Problem statement:
Beginning with the first line below, retype exactly each line through the one containing "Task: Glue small". Leave out all pictures.
[Opening Data section]
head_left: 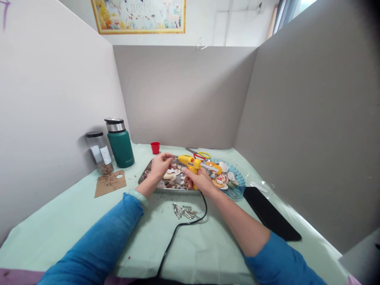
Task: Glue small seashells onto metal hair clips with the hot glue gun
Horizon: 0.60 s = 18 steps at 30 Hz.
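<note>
My right hand point(198, 179) is wrapped round the handle of a yellow glue gun point(187, 160), whose nozzle points left. At the nozzle, my left hand point(162, 164) has its thumb and fingers pinched together; what they hold is too small to make out. Both hands are over a metal tray point(178, 191) of shells. A black cord point(178, 225) runs from the glue gun toward the front edge. Right of the tray, a blue scalloped plate point(239, 190) bears shells and orange pieces.
Metal clips point(185, 212) lie before the tray. At left stand a green bottle point(121, 148), a jar point(101, 154) and a brown card point(110, 184). Behind are a red cup point(155, 148) and scissors point(203, 155). A black slab point(271, 213) lies right.
</note>
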Tool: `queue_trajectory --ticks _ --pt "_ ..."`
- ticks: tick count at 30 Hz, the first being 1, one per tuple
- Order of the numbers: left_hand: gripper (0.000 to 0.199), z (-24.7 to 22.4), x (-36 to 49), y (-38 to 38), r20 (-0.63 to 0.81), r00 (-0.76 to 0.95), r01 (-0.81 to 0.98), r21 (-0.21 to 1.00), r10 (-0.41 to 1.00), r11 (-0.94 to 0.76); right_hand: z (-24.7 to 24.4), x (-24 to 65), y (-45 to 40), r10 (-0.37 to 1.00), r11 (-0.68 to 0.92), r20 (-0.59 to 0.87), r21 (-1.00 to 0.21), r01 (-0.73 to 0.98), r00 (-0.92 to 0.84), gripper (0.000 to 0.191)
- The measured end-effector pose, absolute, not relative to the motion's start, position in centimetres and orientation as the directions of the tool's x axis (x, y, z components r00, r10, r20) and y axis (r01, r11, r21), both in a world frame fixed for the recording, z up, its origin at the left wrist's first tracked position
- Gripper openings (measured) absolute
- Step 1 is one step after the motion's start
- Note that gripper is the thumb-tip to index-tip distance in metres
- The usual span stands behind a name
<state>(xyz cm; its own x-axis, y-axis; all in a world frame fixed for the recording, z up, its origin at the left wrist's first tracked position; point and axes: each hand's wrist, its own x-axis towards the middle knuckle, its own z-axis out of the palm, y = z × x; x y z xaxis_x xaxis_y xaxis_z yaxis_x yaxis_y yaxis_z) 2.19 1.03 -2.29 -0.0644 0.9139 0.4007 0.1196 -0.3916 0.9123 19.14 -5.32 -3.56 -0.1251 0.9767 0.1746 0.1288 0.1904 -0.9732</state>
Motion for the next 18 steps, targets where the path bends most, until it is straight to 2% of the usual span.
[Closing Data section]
Answer section:
head_left: 
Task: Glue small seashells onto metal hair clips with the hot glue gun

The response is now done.